§ **What is being asked**
Match the word "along". Return each line of the data below where it appears.

§ **Entries shown**
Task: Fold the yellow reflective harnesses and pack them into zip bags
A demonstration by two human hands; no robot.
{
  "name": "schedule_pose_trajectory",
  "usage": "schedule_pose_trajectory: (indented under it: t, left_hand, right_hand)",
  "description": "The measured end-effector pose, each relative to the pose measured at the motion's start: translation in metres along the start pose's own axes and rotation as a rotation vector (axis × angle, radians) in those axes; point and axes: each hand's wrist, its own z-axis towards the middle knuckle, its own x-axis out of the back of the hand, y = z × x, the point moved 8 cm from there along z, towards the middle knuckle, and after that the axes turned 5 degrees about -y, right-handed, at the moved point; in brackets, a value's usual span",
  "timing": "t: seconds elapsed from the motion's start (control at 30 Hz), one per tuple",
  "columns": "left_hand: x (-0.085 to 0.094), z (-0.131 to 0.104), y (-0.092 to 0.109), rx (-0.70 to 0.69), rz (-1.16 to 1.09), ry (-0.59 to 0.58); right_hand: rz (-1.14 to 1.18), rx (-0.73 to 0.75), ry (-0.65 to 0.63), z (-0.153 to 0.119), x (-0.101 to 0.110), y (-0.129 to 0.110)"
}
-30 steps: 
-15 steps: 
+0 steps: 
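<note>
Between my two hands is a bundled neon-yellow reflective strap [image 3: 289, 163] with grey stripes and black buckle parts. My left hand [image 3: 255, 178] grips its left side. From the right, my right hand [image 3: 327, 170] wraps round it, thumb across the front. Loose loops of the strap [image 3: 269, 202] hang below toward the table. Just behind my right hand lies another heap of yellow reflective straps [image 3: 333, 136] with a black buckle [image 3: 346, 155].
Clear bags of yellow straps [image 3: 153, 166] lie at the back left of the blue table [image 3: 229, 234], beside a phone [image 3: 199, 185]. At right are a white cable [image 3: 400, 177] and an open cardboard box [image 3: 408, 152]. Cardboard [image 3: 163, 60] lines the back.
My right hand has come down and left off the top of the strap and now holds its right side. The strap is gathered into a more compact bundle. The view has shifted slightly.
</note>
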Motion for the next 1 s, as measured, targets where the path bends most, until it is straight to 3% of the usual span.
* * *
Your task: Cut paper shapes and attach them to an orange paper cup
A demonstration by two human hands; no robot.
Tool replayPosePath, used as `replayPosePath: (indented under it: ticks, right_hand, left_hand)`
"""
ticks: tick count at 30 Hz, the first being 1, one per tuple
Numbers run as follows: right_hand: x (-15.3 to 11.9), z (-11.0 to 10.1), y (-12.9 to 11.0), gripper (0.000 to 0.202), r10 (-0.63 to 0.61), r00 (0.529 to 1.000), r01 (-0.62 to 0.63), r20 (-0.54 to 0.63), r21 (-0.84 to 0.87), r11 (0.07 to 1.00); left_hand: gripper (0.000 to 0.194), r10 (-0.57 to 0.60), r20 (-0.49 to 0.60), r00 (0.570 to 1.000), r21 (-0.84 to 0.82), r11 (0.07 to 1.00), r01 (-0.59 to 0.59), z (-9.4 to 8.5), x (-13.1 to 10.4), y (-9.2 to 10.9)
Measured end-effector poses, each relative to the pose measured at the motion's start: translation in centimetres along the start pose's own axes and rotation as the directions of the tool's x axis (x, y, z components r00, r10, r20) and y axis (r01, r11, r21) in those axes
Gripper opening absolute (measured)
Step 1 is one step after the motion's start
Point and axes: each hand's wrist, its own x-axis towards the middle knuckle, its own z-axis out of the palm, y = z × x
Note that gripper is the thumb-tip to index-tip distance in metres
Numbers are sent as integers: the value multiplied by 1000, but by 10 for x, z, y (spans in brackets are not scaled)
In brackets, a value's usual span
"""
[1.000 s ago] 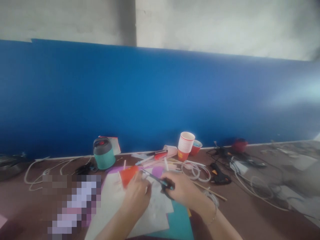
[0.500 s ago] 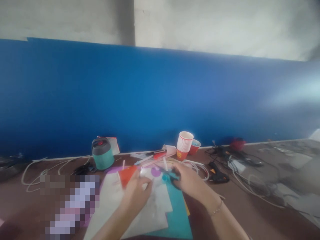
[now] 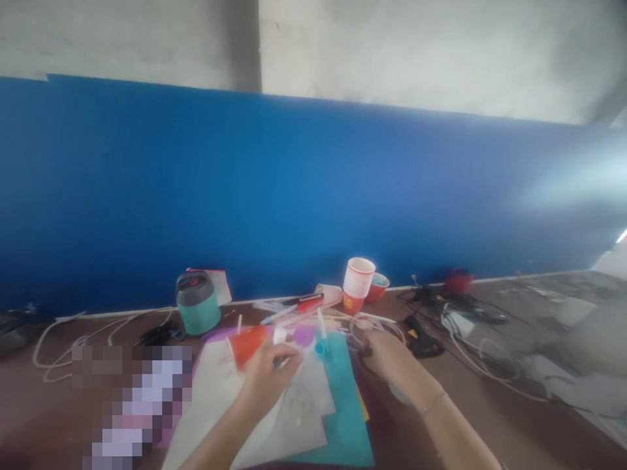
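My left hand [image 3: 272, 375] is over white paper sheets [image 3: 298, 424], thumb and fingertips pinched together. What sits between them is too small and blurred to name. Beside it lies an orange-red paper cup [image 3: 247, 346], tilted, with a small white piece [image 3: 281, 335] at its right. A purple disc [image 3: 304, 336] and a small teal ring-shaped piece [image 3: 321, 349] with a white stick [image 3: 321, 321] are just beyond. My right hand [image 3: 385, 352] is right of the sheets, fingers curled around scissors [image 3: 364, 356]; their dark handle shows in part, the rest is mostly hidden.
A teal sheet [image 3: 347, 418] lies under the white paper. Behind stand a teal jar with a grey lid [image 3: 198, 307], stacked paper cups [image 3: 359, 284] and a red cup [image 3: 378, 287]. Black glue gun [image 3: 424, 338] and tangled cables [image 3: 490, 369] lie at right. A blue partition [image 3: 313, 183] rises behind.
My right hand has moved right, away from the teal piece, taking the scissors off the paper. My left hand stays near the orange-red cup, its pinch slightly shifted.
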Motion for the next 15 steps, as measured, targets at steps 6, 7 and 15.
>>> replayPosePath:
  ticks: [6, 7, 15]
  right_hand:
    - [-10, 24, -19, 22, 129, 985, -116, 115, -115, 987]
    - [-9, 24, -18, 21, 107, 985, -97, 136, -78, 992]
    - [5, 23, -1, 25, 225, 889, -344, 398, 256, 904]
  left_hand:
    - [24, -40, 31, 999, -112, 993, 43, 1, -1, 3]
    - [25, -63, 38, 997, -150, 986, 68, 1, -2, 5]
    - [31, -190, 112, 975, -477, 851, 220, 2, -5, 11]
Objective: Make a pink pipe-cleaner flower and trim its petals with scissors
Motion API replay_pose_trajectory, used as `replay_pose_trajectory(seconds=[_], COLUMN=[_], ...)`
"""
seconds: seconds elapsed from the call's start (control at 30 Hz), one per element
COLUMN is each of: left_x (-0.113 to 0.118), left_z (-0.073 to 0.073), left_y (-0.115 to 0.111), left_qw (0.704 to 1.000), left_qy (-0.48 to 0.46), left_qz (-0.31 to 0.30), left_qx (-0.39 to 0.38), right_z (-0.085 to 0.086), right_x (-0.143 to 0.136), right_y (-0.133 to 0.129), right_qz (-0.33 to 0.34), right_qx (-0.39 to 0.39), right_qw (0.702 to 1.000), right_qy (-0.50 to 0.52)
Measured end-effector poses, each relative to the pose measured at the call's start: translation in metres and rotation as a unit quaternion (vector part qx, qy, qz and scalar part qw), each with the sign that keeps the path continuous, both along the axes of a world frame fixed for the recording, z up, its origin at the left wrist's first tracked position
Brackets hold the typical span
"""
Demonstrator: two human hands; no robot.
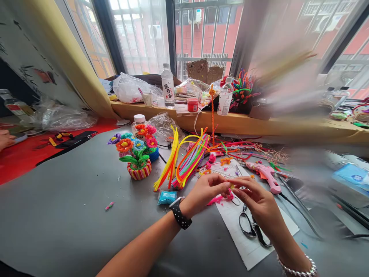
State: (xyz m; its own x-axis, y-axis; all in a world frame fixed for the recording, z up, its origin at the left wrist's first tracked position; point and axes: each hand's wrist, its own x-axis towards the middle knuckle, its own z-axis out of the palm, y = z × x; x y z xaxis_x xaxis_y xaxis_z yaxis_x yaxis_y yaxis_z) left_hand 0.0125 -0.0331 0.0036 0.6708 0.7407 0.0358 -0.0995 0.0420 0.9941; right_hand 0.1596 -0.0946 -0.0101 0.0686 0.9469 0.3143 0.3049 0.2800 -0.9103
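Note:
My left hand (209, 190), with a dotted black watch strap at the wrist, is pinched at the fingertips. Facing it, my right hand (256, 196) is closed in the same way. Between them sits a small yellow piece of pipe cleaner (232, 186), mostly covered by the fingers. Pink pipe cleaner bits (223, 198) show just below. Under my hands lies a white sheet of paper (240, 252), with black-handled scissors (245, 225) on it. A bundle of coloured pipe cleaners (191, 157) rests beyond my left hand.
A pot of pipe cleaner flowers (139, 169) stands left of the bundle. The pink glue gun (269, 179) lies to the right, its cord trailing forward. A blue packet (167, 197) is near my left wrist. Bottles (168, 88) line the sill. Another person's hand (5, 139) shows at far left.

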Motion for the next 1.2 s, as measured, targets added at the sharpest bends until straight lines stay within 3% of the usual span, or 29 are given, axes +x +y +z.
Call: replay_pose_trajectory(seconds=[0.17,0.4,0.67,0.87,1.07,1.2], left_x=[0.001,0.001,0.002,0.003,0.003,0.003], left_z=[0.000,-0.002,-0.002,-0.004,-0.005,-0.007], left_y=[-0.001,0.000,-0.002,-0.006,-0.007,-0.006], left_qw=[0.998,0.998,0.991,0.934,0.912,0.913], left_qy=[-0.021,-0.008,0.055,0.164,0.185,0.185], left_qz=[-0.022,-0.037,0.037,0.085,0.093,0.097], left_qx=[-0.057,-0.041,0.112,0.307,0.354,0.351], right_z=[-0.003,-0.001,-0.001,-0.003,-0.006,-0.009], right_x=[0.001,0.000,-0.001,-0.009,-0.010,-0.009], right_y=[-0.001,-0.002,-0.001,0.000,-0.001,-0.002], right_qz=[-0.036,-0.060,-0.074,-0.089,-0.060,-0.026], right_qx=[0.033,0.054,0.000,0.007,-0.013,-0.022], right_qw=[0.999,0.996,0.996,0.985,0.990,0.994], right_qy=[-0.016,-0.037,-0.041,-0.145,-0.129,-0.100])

§ **Answer section**
  "description": "The measured end-effector pose, each relative to the pose measured at the motion's start: translation in metres along the start pose's own axes and rotation as a rotation vector (axis × angle, radians) in those axes; point and axes: each hand's wrist, its own z-axis towards the middle knuckle, its own x-axis out of the back of the hand, y = z × x, the point moved 8 cm from there along z, towards the middle knuckle, and after that the axes turned 5 degrees about -y, right-handed, at the moved point; in brackets, a value's usual span",
Measured end-effector poses, each relative to the pose measured at the motion's start: translation in centimetres along the start pose's own axes and rotation as the directions of the tool's x axis (x, y, z components r00, r10, r20) and y axis (r01, r11, r21) in those axes
Measured end-effector poses, each relative to the pose measured at the call's start: translation in metres and rotation as a unit quaternion (vector part qx, qy, qz and scalar part qw), each with the sign that keeps the path continuous, both along the axes of a world frame fixed for the recording, z up, its origin at the left wrist's first tracked position

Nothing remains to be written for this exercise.